Abstracts and Materials
Yamabe Symposium: September 30 - October 2, 2016
Title: A Cobordism Outlook on Lagrangian Topology
- Lagrangian Cobordism I
- Lagrangian Cobordism and Fukaya Categories
- Lagrangian Cobordism in Lefschetz Fibrations
Abstract: Lagrangian cobordism is a natural notion introduced by Arnold in the early days of symplectic topology. In recent years it has been revived and extended to a theory which is relevant in the study of Lagrangian topology and Fukaya categories. In this talk we will survey these developments covering both topological as well as geometric aspects of the story. The talk is based on a series of joint works with Octav Cornea.
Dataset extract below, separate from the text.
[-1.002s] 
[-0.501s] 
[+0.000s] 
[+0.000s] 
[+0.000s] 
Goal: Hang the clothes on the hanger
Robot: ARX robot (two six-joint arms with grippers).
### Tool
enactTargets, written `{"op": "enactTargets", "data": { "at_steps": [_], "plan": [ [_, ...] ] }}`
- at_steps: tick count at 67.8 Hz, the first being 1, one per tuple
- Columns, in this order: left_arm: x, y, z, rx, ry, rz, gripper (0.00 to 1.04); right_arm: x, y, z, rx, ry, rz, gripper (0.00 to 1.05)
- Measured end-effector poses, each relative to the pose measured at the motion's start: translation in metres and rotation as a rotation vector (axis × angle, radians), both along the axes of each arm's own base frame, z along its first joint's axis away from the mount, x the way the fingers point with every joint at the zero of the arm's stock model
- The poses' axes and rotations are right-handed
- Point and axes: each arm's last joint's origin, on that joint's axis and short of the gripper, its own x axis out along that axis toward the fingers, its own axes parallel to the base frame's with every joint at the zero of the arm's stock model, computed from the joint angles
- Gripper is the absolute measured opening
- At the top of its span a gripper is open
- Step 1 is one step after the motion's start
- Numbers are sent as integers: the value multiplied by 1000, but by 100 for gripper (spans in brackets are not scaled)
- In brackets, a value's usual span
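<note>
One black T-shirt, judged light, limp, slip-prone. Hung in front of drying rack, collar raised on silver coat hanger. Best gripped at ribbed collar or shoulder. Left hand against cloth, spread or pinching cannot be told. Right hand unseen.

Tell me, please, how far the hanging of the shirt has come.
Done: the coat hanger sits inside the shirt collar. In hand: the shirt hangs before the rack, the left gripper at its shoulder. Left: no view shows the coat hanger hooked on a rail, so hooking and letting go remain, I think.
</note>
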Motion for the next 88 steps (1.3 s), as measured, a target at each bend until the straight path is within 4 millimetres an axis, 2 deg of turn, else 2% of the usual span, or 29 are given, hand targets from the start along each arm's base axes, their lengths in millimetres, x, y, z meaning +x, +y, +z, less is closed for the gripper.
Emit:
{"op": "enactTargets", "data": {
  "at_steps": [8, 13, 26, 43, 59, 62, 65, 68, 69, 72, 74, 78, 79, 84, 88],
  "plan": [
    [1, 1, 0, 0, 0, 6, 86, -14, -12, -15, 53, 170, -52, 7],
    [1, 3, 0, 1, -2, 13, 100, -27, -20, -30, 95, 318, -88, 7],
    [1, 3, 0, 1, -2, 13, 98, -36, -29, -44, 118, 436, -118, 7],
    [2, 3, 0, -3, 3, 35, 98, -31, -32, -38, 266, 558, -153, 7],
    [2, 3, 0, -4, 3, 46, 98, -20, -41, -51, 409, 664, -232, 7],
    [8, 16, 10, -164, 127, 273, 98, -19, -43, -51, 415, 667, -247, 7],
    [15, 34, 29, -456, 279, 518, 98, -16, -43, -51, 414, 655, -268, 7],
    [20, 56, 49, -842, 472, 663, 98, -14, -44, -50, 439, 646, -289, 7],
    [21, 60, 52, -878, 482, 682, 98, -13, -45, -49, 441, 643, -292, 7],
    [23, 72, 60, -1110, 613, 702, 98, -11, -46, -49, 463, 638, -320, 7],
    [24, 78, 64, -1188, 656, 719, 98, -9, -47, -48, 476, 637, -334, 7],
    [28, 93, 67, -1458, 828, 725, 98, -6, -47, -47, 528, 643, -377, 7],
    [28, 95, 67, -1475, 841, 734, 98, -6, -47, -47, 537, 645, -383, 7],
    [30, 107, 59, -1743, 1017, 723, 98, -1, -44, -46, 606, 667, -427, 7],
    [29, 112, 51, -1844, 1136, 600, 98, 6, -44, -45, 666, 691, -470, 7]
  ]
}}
Mark Mclean (Stony Brook University)
Abstract: Suppose that we have a finite quotient singularity C^n/G admitting a crepant resolution Y (i.e. a resolution with c_1 = 0). The cohomological McKay correspondence says that the cohomology of Y has a basis given by irreducible representations of G (or conjugacy classes of G). Such a result was proven by Batyrev when the coefficient field F of the cohomology group is Q. We give an alternative proof of the cohomological McKay correspondence in some cases by computing symplectic cohomology+ of Y in two different ways. This proof also extends the result to all fields F whose characteristic does not divide |G| and it gives us the corresponding basis of conjugacy classes in H^*(Y). We conjecture that there is an extension to certain non-crepant resolutions. This is joint work with Alex Ritter.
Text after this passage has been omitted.